Entrego mi tarjeta para pedir

Objetivo

Aprender el intercambio: tomar la tarjeta, ponerla en la mano de mamá o papá, y recibir al instante lo que pediste.

El truco mágico: dar la tarjeta

Ya conoces tus tarjetas. Hoy aprendes el paso más importante de todos: entregarla. No solo mirarla. No solo tocarla. Tomarla con tu mano y ponerla en la mano de mamá o papá.

Son tres pasos chiquitos:

  1. Tomo mi tarjeta.
  2. La pongo en la mano de mamá o papá.
  3. ¡Recibo lo que pedí, rapidito!

Cuando entregas la tarjeta de galleta, la galleta llega. Cada vez. Así de poderosa es tu tarjeta: funciona como una llave que abre lo que quieres.

¿Por qué entregarla y no solo señalar?

Porque al entregarla, la otra persona la siente en su mano y no puede no verte. No hay confusión. Tu mensaje llega completo, aunque mamá esté volteando a la estufa o cargando a tu hermanita.

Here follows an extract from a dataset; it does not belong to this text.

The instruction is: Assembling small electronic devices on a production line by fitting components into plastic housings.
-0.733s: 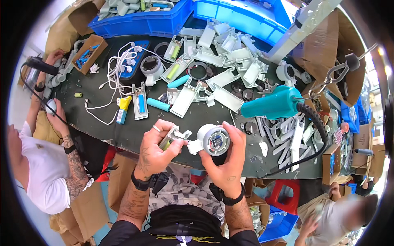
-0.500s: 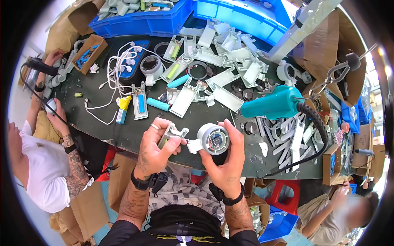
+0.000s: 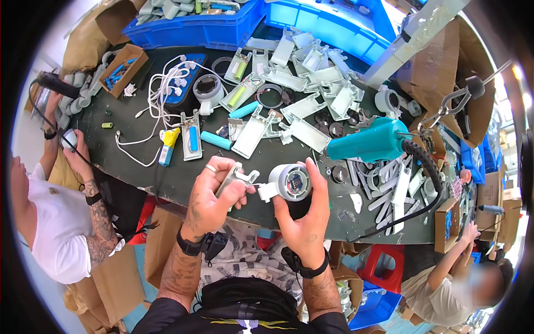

💡 Para ti, mamá o papá: al principio se vale ayudar entre dos adultos. Uno se pone enfrente con la cosa rica a la vista, por ejemplo un gajo de mandarina. El otro se pone detrás del niño y, sin hablar, le guía suavecito la mano para tomar la tarjeta y entregarla. El de enfrente dice "¡mandarina!" y la da AL SEGUNDO. Nada de "¿qué quieres?, ¿qué me das?": el silencio deja que la tarjeta hable. Poco a poco, la mano que ayuda se va retirando.
Ejemplo: En casa de Leo, la abuela tenía las quesadillas listas. Su papá le ayudó a Leo a tomar la tarjeta de comer y ponerla en la mano de la abuela. La abuela dijo "¡comer!" y le dio su quesadilla calientita. A la quinta vez, Leo entregó la tarjeta él solito.

Practica con el juego

En el juego de hoy hay situaciones de tu día. Piensa qué necesitas y toca la tarjeta que entregarías. Es tu entrenamiento de mensajero.

✍️ Tu ejercicio

Hoy, a la hora de la merienda, practiquen el intercambio cinco veces seguidas con UNA sola tarjeta y pedacitos chicos: tarjeta de galleta entregada, pedacito de galleta que llega. Pedacitos chicos para que haya muchas oportunidades de pedir.

Salió bien si al menos una vez tu hijo soltó la tarjeta en tu mano, aunque haya sido con ayuda. ¿Hoy estuvo difícil? Baja a una sola entrega con ayuda total y festéjenla en grande. Mañana serán dos.